Nel biennio 2009/2010 l’Italia
ha esportato oltre un miliardo di euro di armi leggere ad uso civile,
con un aumento del 10 percento rispetto al biennio precedente. I dati
emergono dal rapporto, diffuso oggi, realizzato dall’istituto di ricerca
Archivio disarmo dal titolo “Armi leggere, guerre pesanti”.

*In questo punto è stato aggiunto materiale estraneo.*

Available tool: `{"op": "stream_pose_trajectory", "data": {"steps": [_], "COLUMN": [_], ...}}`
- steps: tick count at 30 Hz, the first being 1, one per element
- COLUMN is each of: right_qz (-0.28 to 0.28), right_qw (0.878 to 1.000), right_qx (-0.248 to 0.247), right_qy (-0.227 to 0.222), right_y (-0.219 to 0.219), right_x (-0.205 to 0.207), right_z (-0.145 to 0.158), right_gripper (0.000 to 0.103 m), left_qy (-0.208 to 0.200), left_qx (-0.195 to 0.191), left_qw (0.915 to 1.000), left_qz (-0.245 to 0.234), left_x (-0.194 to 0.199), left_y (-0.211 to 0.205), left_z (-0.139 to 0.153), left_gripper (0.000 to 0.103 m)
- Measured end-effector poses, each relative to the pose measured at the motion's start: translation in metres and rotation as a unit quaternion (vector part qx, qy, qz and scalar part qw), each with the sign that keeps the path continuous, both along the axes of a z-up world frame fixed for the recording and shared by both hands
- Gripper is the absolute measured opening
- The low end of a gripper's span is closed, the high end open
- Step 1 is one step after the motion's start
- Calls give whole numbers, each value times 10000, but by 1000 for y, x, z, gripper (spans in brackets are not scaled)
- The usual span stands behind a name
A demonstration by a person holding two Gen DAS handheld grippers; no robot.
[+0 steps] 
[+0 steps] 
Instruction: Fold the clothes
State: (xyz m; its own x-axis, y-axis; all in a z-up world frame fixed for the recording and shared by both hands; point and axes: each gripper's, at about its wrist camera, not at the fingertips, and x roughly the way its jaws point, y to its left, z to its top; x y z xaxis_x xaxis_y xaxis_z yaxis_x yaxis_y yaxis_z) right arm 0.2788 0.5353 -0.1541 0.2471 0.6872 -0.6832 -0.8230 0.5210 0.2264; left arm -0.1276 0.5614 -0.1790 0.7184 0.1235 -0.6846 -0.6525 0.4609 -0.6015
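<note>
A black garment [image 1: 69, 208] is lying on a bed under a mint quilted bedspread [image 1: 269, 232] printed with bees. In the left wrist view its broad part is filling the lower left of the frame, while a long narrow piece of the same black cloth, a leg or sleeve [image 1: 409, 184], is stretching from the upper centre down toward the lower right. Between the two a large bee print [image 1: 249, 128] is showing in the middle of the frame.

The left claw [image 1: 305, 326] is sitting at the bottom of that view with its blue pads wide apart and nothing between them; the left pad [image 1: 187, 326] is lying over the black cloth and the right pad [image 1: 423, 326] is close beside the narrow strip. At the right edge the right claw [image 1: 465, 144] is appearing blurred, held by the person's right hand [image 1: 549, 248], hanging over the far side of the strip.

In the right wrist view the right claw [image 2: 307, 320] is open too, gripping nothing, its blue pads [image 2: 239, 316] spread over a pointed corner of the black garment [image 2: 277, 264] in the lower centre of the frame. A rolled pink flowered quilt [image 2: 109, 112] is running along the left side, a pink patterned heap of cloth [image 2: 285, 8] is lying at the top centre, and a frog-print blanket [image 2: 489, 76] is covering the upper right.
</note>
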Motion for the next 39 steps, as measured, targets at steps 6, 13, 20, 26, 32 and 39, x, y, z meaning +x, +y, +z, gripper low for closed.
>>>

Le esportazioni sono per la maggior parte dirette verso Stati uniti e
Paesi dell’Unione europea, ma un aumento significativo
dell’importazione di armi dall’Italia ha registrato anche l’Asia. Il
resoconto denuncia come il nostro Paese abbia venduto armi
comuni anche in Africa e in Medioriente, in Paesi dove i sistemi
politici sono stati capovolti dalle rivoluzioni popolari. In
particolare, emergono dal rapporto Paesi sottoposti a embarghi
internazionali sulle forniture di armi (Cina, Libano, Repubblica
Democratica del Congo, Iran, Armenia e Azerbaijan) e Paesi in cui sono
in atto conflitti e in cui avvengono gravi violazioni dei diritti umani
(la Federazione Russa, la Thailandia, le Filippine, il Pakistan,
l’India, l’Afghanistan, la Colombia, Israele, Congo, Kenya, Filippine
ecc.).
Ciò ha origine da una grave contraddizione legislativa, a causa della
quale le procedure e i divieti previsti per le armi comuni da sparo
sono diverse dal quelle previste per i trasferimenti di armi ad uso
militare. L’Onu ha più volte messo in luce come anche le armi comuni da
sparo vendute tramite il canale legale finiscano poi spesso nelle mani
di delinquenza organizzata, formazioni terroristiche e bande
paramilitari. La necessità, evidenziata dall’analisi, è che le armi
comuni da sparo siano equiparate alle armi ad uso militare dal punto di
vista delle esportazioni, perché anch’esse possono contribuire a
radicalizzare le situazioni di violenza.
Alcuni esempi: l’Italia ha fornito armi, proiettili ed
equipaggiamento militare e di polizia usati per uccidere, ferire e
imprigionare arbitrariamente migliaia di manifestanti pacifici in Paesi
come la Libia, la Tunisia e l’Egitto, e tuttora utilizzati dalle forze
di sicurezza in Yemen. Quest’ultimo ha importato dall’Italia una cifra
pari a 487.119 euro di armi, usate nella repressione governativa delle
proteste.
La Repubblica Democratica del Congo ha importato munizioni per un
valore di 81.152 euro, malgrado l’embargo dell’Unione Europea e dell’Onu
in vigore dal 1993: nel Paese diverse regioni sono ancora teatro di
violenze.
La Cina tra il 2009 e il 2010 ha acquistato dall’Italia armi civili,
munizioni ed esplosivi per un valore di oltre tre milioni, in violazione
dell’embargo imposto dal Consiglio Europeo nel 1989, in seguito ai
fatti di Piazza Tienanmen, che mira proprio a tutelare i diritti umani.
Fonte.
Finché c'è guerra, c'è speranza!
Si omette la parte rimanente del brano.